» WHAT THE TASK REQUIRES
Transcribe the data below verbatim from the line with "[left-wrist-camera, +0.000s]" to the line with "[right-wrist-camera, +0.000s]". Include both of those lines.

» DATA EXTRACT
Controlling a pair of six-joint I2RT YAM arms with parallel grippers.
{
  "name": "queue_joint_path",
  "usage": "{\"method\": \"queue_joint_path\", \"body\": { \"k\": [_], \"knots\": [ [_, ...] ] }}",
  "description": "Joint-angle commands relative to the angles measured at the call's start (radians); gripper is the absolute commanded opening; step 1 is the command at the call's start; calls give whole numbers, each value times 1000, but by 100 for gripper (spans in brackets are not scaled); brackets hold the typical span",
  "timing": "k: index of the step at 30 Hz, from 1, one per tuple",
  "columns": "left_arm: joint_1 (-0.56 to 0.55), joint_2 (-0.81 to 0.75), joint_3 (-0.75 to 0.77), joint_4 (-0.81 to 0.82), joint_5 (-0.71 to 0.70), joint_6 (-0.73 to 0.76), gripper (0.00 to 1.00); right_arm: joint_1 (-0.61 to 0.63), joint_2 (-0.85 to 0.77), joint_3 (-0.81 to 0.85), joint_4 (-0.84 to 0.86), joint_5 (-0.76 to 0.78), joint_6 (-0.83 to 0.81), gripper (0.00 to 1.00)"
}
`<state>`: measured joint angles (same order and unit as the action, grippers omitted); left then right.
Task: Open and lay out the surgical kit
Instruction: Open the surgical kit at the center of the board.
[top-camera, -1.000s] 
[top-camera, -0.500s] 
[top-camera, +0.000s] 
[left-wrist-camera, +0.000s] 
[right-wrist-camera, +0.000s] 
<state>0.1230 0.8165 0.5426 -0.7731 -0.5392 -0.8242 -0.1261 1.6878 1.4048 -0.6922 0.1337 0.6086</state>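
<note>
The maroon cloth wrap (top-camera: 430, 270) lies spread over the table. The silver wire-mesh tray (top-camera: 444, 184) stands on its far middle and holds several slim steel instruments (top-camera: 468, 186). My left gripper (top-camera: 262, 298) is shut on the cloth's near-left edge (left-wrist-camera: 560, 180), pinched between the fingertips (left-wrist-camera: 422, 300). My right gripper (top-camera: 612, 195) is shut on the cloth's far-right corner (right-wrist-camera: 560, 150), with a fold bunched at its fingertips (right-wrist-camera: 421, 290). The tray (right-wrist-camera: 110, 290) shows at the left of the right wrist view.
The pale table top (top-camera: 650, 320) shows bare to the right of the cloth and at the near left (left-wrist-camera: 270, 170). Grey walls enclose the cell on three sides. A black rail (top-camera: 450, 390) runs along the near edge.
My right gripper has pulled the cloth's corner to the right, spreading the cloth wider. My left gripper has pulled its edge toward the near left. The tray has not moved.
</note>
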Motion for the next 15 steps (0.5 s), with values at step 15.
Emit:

» OUTPUT FOR THIS EXERCISE
[left-wrist-camera, +0.000s] 
[right-wrist-camera, +0.000s] 

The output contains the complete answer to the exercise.